4.覆水
高校生活の中盤、私は一つ大きな選択をした。
この年にもなると、いよいよ先を見据えなくてはならない。
それは周囲の大人びた空気に誘われた末の帰結だった。
夏休みの空いた時間を利用して、私はバイトをしてみることにした。
普通の社会、普通の人間、そこに至るための必要な一歩だと考えたのだ。
がやがやとした雰囲気のある飲食店は置いといて、とりあえず落ち着いた雰囲気の本屋などがいいのではなかろうか。
こういったときに行うべきやり取りを何回も確認したあと、私は震える指を使ってどうにか番号を入力した。
プルルルル……って、携帯電話の呼び出し音が鳴る。
それはこれから会話を行うことの合図であり、私にあらゆる可能性を想起させるものであった。
死へのカウントダウンのようなその音刺激に、私の心臓の鼓動が合わさって、まるで音楽みたいだなって。

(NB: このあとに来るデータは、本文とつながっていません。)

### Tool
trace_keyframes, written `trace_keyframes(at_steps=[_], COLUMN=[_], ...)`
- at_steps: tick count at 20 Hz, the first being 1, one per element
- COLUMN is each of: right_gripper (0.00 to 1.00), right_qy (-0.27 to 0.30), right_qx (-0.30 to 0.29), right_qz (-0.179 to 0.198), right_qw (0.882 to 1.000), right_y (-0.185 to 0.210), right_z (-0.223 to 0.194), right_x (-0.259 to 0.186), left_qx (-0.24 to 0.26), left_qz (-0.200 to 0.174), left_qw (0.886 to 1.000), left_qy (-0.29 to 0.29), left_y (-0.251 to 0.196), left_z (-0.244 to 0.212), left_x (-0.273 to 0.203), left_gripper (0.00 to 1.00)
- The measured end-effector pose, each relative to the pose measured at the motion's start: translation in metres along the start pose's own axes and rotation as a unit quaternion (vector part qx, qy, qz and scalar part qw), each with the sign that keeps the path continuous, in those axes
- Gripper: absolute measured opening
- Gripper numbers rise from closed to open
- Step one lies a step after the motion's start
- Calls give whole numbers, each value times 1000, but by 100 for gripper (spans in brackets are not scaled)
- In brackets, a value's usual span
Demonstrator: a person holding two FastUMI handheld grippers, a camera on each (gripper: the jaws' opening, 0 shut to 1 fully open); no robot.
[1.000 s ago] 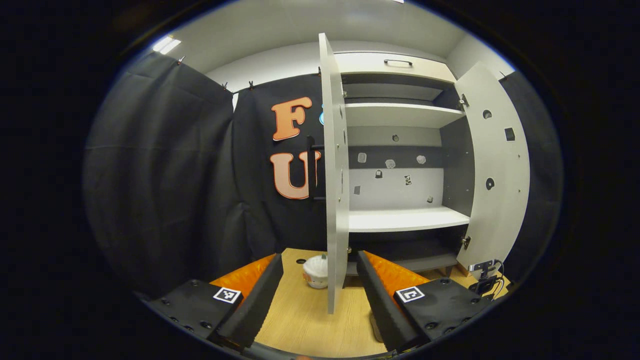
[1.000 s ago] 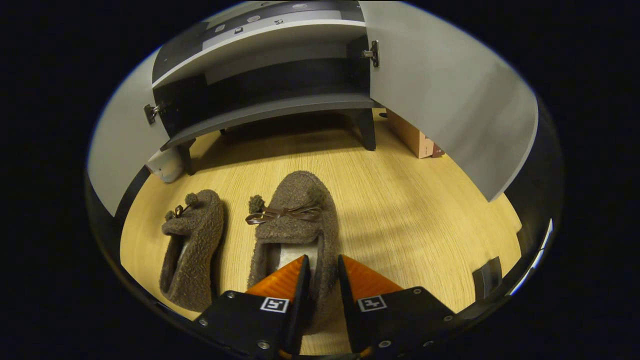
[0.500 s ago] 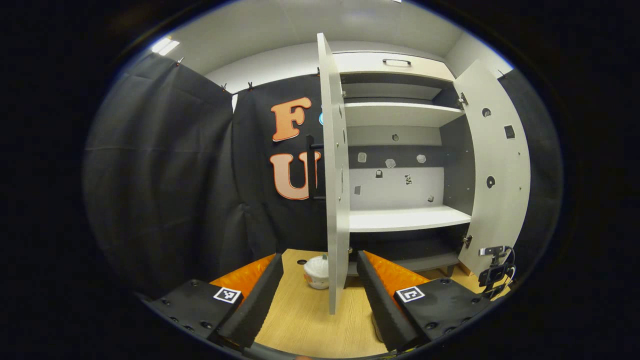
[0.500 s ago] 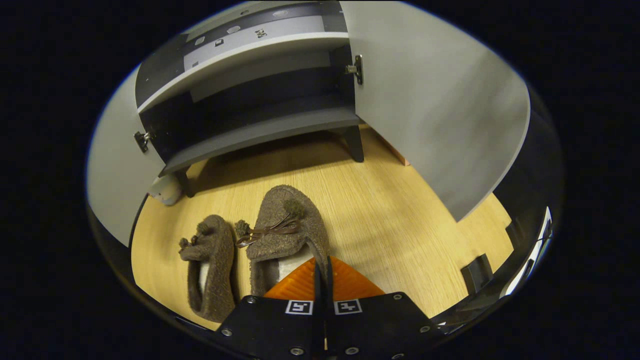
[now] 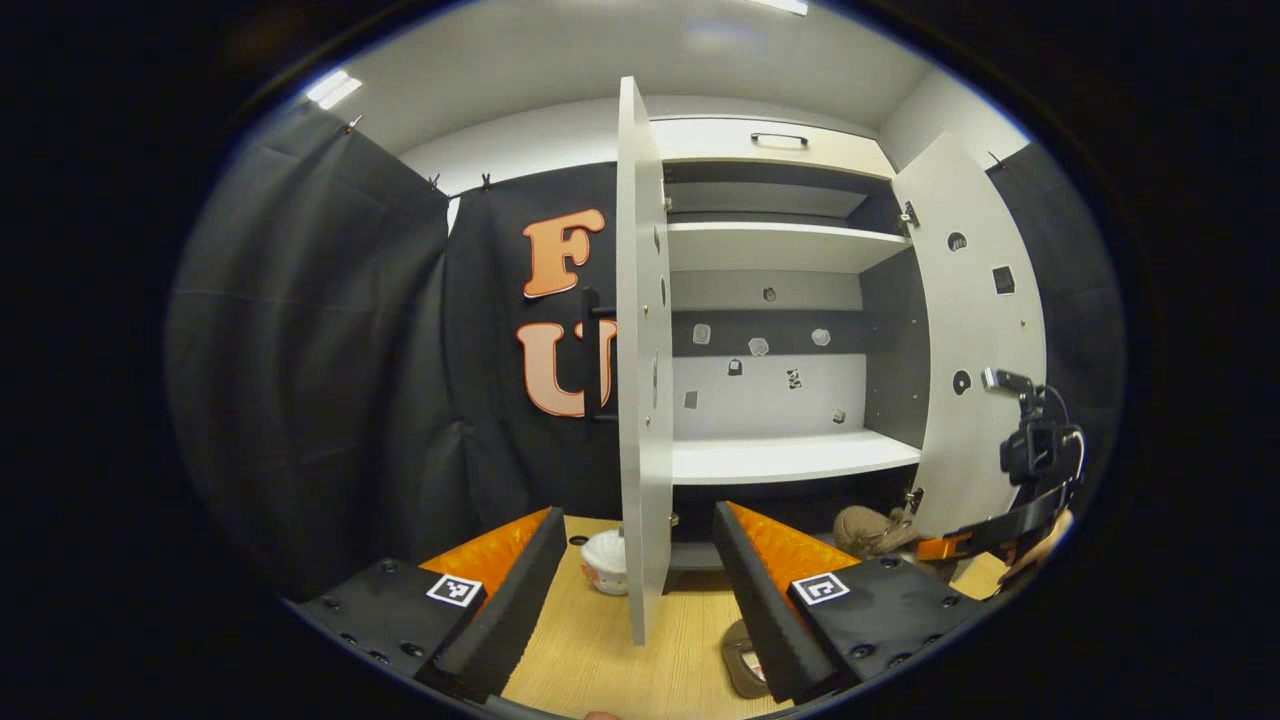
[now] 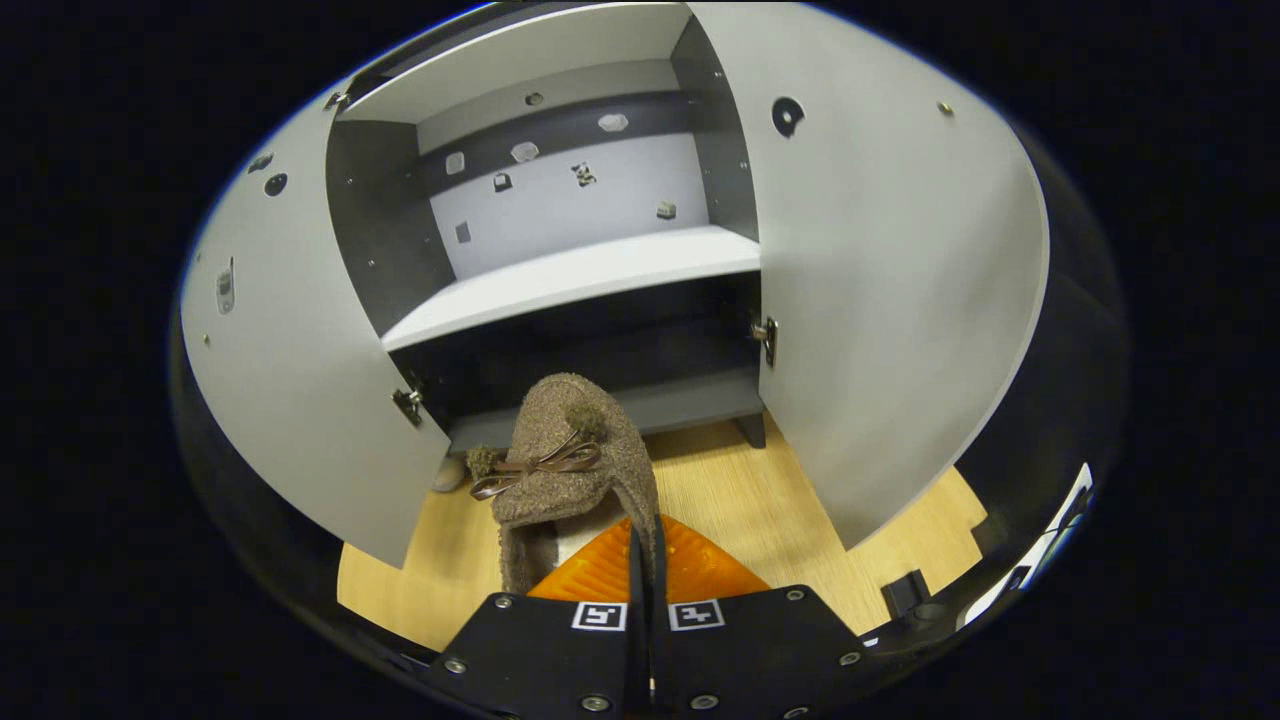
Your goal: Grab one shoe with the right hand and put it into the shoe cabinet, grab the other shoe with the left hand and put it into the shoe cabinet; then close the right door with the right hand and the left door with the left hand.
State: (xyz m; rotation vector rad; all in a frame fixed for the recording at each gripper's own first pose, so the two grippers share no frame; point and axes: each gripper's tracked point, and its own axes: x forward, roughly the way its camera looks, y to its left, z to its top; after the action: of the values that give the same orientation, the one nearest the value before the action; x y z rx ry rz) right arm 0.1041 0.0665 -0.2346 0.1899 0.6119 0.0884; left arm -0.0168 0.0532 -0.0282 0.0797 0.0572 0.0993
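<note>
In the right gripper view my right gripper is shut on the side rim of a fuzzy brown shoe with a bow. The shoe hangs off the floor, toe towards the shoe cabinet's dark bottom board. Both cabinet doors stand open, the left door and the right door. In the left gripper view my left gripper is open and holds nothing. The left door stands edge-on just ahead of it. The right gripper carries the shoe low by the right door. The other shoe lies on the floor, partly behind my right finger.
A white shelf crosses the cabinet above the bottom compartment. A small white bowl-like thing sits on the wooden floor left of the left door. A small black object lies on the floor at the right.
The right gripper shut on the shoe's rim, lifted it off the floor and carried it towards the cabinet's bottom opening. The other shoe stayed behind. The left gripper barely moved.
</note>
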Motion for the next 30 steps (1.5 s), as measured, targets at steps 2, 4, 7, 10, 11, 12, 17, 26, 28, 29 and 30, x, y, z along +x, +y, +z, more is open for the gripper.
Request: trace_keyframes(at_steps=[2,4,7,10,11,12,17,26,28,29,30], right_gripper=[1,1,1,0,1,1,1,1,1,3,3], right_qy=[-24,-49,-82,-109,-117,-120,-120,-54,-38,-34,-33], right_qx=[1,-3,-5,1,1,4,15,32,41,44,46], right_qz=[16,24,28,25,20,18,-7,-48,-54,-55,-52], right_qw=[1000,999,996,994,993,993,993,997,997,997,997], right_y=[14,25,39,43,43,47,50,30,23,20,22], right_z=[47,89,148,202,219,232,281,297,292,292,292], right_x=[-1,0,10,19,31,44,113,250,260,262,259], left_qx=[-1,-7,-12,-9,-9,-10,-13,-16,-17,-17,-18], left_qz=[-6,-12,-16,-11,-9,-6,9,47,52,55,57], left_qw=[1000,1000,1000,1000,1000,1000,1000,998,998,997,997], left_qy=[0,4,8,12,14,15,21,39,42,43,44], left_y=[-4,-8,-12,-9,-8,-6,7,32,35,37,38], left_z=[-3,-6,-10,-14,-16,-17,-24,-35,-35,-37,-38], left_x=[1,4,8,9,10,10,16,19,18,16,15], left_gripper=[94,94,94,94,94,97,97,97,94,97,97])
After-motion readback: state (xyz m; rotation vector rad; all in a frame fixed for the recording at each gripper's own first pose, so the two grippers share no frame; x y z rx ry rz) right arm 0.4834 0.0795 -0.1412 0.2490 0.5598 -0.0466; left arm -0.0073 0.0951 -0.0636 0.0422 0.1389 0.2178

そんな想像で緊張を緩和しようとしたけれど、ついぞ意味はなかった。
呼び出し音が止んで、繋がった。
「――はい、もしもし」
相手の声が聞こえた瞬間、私は胸が締め付けられる感覚を覚えた。
普段とは異なる目的を持つ会話、それも相手の顔が見えない電話口でのやりとりに、私は極度の緊張状態に陥っていた。
「………………」
言葉を捻りだそうとしても、私の「間違い」は第一声を許してくれない。もしくは呼吸が上手く噛み合わなかっただけなのかもしれないが。

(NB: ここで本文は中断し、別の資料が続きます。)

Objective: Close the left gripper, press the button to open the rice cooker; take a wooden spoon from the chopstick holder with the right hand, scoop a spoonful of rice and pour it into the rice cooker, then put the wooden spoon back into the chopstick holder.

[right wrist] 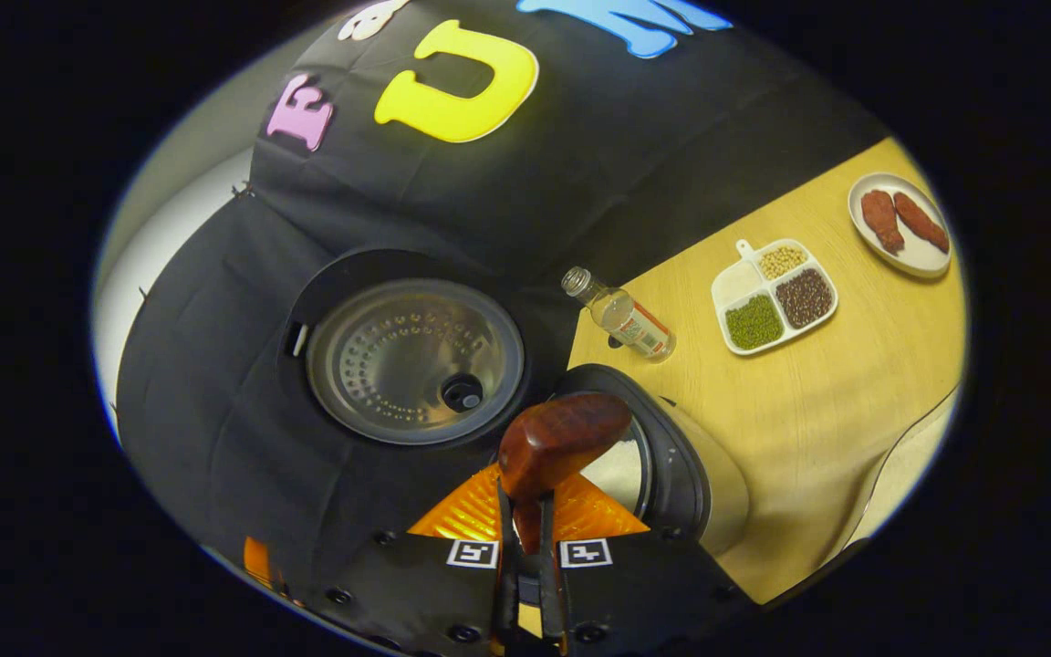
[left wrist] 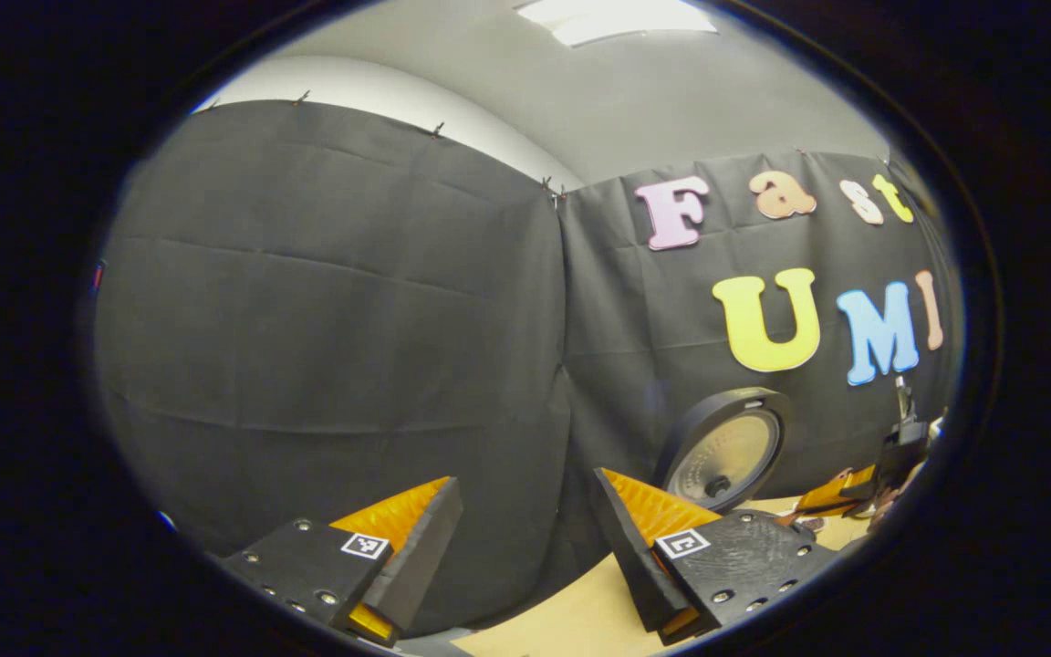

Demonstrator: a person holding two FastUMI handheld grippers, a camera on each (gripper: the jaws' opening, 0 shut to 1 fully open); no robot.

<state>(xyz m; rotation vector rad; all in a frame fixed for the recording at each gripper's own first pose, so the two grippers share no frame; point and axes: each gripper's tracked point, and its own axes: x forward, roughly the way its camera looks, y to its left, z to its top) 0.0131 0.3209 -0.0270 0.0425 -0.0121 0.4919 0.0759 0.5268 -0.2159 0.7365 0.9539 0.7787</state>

とにかく、ここまで酷くなることは私の人生の中でも例がなくて、発言内容をあらかじめ考えてきたという防衛策も、あっけなく潰えてしまった。
電話口の先にいる男性だか女性だか分からない人が、怪訝そうに私に呼びかける。
それは何も責めるような声色ではなかったように思えるが、その時の私には脅されているかのように聞こえた。
「あ、あああ、あああの――」
焦りや諸々から生じる緊張は、私の「間違い」を数倍にも悪化させた。
あまりに可笑しい響きで、そんな声を聞かせたくなくて、自分の醜態に嫌気がさして。
私はそれ以上の会話を続けることができず、一方的に通話を切ってしまった。
そして私は自室に籠って、携帯電話を投げ捨て、布団にくるまって泣いた。
相手に不義理をしてしまったこと。自分を過信していたこと。それゆえに醜態を曝してしまったこと。
私は、私の「間違い」を甘く見ていたのだ。
私が今まで苦労しながらも誤魔化せていたのは、それだけ私が行動に対して消極的で、本気で向き合ってなかったからだった。
口を閉ざしていた中学時代も。うまく周囲の輪に馴染めなかったのを、こんなものかと無理やり納得させた高校時代も。

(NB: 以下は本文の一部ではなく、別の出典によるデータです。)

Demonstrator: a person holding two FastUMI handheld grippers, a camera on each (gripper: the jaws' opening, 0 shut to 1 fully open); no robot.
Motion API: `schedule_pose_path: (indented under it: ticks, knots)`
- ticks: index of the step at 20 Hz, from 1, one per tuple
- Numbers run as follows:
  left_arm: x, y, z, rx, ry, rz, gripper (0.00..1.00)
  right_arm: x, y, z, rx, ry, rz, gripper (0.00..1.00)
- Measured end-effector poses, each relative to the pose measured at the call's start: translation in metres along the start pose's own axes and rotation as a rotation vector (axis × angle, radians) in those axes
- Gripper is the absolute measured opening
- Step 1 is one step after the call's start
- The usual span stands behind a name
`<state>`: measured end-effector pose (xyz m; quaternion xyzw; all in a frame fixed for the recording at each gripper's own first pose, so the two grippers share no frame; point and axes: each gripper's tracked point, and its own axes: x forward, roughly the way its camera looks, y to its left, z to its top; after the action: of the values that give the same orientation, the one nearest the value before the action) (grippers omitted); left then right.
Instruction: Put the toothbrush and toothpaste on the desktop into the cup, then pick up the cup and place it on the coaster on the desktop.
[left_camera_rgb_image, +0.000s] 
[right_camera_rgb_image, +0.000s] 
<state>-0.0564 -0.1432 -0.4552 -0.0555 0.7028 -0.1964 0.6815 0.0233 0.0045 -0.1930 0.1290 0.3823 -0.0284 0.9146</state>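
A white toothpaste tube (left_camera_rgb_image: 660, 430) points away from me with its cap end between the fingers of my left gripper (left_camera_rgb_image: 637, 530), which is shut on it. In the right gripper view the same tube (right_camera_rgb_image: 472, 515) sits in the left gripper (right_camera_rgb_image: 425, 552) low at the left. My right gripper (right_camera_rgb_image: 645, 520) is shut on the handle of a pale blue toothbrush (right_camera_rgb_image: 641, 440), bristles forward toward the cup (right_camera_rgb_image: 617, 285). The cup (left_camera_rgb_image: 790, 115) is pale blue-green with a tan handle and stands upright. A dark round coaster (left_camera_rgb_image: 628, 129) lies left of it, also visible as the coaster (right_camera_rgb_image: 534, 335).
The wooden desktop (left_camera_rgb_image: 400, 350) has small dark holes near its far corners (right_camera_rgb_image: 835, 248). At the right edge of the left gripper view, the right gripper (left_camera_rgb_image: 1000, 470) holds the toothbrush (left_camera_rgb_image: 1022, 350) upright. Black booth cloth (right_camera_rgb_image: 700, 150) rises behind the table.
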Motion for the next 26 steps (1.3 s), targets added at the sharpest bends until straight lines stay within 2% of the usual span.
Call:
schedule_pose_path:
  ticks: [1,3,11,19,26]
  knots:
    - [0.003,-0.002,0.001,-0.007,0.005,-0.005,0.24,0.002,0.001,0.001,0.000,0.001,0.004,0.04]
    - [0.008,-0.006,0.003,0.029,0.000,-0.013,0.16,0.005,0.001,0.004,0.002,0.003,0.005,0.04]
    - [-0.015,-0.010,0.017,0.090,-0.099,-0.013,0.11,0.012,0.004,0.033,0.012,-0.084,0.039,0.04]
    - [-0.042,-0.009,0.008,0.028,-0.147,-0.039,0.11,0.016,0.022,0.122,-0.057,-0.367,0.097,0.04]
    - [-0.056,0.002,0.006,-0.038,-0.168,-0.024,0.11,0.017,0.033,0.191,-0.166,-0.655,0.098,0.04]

手を抜いていたのだ。それで通用する世界に閉じ籠っていただけだったのだ。
それから私は変に裏切られたような気分になった。嫌いだった自分がますます嫌いになっていった。
私はこのままどこまでも堕ちてしまいたいと思った。
しかし、時というのは残酷なくらいに人々を駆り立てるもの。
私には再び、受験期が訪れようとしていた。